-- Task to complete --
From the listing below, output only the lines starting at the line that has "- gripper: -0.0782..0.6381" and ending at the line that has "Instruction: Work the", exactly as they appear, ends included.

-- Data excerpt --
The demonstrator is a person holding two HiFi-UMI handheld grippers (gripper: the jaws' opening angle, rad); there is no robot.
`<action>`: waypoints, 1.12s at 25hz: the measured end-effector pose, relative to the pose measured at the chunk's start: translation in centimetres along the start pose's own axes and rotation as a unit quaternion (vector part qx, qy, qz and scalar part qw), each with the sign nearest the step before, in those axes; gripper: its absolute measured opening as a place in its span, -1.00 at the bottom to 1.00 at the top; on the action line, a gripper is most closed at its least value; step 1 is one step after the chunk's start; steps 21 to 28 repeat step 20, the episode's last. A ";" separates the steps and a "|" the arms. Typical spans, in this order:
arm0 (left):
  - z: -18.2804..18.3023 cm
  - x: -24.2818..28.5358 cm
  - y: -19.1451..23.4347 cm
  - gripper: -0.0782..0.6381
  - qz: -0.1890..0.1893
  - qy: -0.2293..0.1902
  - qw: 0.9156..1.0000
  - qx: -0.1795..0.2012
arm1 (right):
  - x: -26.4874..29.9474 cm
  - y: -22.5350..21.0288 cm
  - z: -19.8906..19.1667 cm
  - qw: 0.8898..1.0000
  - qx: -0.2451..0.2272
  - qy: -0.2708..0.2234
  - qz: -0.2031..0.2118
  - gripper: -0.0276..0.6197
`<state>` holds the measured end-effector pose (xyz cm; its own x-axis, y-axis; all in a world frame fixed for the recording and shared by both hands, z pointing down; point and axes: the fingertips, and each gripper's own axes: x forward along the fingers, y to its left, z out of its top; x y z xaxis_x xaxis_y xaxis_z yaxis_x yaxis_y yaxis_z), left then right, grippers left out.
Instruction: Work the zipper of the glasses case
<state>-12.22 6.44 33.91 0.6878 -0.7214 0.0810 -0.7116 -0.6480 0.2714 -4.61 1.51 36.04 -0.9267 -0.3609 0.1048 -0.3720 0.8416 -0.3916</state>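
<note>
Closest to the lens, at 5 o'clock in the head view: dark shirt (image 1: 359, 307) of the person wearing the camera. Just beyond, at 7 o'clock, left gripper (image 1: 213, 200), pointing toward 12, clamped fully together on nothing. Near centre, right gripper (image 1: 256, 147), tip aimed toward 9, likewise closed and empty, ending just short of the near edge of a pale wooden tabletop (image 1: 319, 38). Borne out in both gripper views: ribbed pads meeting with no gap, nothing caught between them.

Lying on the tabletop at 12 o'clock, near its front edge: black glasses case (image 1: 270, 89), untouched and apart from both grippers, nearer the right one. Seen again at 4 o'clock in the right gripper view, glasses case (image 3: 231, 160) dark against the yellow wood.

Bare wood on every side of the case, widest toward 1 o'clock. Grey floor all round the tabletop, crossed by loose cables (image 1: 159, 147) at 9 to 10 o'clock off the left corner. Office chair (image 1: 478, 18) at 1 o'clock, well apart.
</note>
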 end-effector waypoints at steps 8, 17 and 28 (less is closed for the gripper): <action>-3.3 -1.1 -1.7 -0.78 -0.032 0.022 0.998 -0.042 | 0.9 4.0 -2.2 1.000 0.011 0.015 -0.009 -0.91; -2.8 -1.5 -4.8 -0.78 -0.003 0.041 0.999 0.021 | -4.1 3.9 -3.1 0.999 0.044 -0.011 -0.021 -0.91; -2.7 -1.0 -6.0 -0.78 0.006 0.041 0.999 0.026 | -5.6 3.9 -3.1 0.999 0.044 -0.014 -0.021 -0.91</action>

-- Response to the task --
  - gripper: -0.0782..0.6381
  - qz: -0.1890..0.1893
  - qy: -0.2293..0.1902
  - qw: 0.9156..1.0000
  - qx: -0.1795..0.2012
arm1 (right):
  - x: -26.4874..29.9474 cm
  - y: -22.5350..21.0288 cm
  - z: -19.8906..19.1667 cm
  - qw: 0.8898..1.0000
  - qx: -0.2451..0.2272
  - qy: -0.2708..0.2234
  - qz: -0.2031..0.2118
  - gripper: -0.0276..0.6197
`<state>` holds the measured end-effector pose (xyz cm; its own x-axis, y-axis; all in a world frame fixed for the recording and shared by both hands, z pointing down; point and axes: the fingertips, and each gripper's own axes: x forward along the fingers, y to its left, z out of its top; x y z xaxis_x xaxis_y xaxis_z yaxis_x yaxis_y yaxis_z), left then right, grippers left out.
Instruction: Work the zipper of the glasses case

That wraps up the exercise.